Your goal => Images are to be dropped, and the rest of the data reproduced exactly.

Raw data =>
===

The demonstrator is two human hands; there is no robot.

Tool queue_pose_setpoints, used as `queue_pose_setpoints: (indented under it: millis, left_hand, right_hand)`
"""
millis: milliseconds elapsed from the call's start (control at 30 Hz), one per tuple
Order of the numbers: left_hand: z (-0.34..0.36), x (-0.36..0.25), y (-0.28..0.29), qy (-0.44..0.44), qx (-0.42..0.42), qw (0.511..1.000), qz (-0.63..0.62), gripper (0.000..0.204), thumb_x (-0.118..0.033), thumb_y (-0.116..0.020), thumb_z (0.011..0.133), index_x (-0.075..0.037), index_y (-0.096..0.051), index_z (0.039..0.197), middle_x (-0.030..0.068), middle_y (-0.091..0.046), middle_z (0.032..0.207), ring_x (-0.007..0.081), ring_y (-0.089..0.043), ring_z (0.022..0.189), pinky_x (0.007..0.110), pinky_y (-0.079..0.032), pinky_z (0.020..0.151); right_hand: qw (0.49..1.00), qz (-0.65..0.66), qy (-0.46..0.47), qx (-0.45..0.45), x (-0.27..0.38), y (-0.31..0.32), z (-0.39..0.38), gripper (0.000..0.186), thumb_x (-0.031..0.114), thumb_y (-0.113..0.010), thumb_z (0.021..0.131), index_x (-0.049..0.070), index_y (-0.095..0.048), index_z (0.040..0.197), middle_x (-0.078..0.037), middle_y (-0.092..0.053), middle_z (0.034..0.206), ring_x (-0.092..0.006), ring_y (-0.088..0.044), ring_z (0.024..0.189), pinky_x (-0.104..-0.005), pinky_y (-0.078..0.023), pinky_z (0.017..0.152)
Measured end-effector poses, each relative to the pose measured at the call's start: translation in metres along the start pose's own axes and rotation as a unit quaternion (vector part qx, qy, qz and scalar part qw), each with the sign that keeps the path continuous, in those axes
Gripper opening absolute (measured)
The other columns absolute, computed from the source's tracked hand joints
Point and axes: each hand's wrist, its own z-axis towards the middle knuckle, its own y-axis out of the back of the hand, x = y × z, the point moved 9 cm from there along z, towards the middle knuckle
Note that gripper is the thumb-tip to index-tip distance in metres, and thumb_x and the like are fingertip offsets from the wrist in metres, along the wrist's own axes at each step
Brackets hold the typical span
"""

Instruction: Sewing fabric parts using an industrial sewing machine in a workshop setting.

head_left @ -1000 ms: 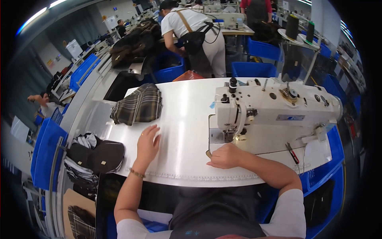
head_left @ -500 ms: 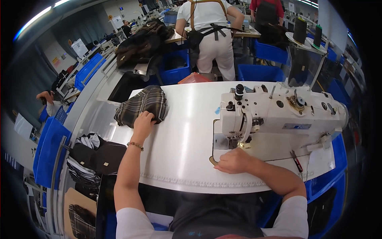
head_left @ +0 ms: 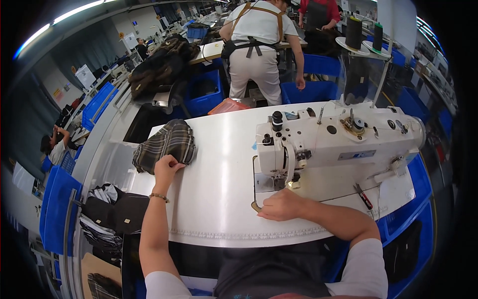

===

Problem solution =>
The demonstrator is two human hands; there is no robot.

Tool queue_pose_setpoints, used as `queue_pose_setpoints: (indented under it: millis, left_hand, right_hand)`
"""
millis: milliseconds elapsed from the call's start (control at 30 Hz), one per tuple
Order of the numbers: left_hand: z (-0.34..0.36), x (-0.36..0.25), y (-0.28..0.29), qy (-0.44..0.44), qx (-0.42..0.42), qw (0.511..1.000), qz (-0.63..0.62), gripper (0.000..0.204), thumb_x (-0.118..0.033), thumb_y (-0.116..0.020), thumb_z (0.011..0.133), index_x (-0.075..0.037), index_y (-0.096..0.051), index_z (0.039..0.197), middle_x (-0.030..0.068), middle_y (-0.091..0.046), middle_z (0.032..0.207), ring_x (-0.007..0.081), ring_y (-0.089..0.043), ring_z (0.022..0.189), pinky_x (0.007..0.110), pinky_y (-0.079..0.032), pinky_z (0.020..0.151); right_hand: qw (0.49..1.00), qz (-0.65..0.66), qy (-0.46..0.47), qx (-0.45..0.45), x (-0.27..0.38), y (-0.31..0.32), z (-0.39..0.38), gripper (0.000..0.186), thumb_x (-0.031..0.114), thumb_y (-0.113..0.010), thumb_z (0.021..0.131), index_x (-0.049..0.070), index_y (-0.095..0.048), index_z (0.040..0.197), middle_x (-0.078..0.037), middle_y (-0.092..0.053), middle_z (0.034..0.206), ring_x (-0.092..0.006), ring_y (-0.088..0.044), ring_z (0.024..0.189), pinky_x (-0.104..-0.005), pinky_y (-0.078..0.023), pinky_z (0.017..0.152)
Measured end-effector poses, each relative to the pose measured at the call's start: translation in metres along the start pose's own axes and rotation as a unit quaternion (vector part qx, qy, qz and scalar part qw), each with the sign that keeps the path continuous, in those axes
Gripper opening absolute (measured)
The other columns absolute, computed from the source's tracked hand joints
Point and axes: each hand's wrist, its own z-axis towards the middle knuckle, its own y-axis out of the back of the hand, x = y × z, the point moved 9 cm from there along z, towards the middle knuckle
Note that gripper is the thumb-tip to index-tip distance in metres, and thumb_x and the like are fingertip offsets from the wrist in metres, along the wrist's own axes at each step
Brackets hold the typical span
"""

Instruction: Sewing fabric parts using an industrial sewing machine in a workshop setting.

head_left @ -1000 ms: 
head_left @ -500 ms: 
head_left @ +0 ms: 

Nothing remains to be written for this exercise.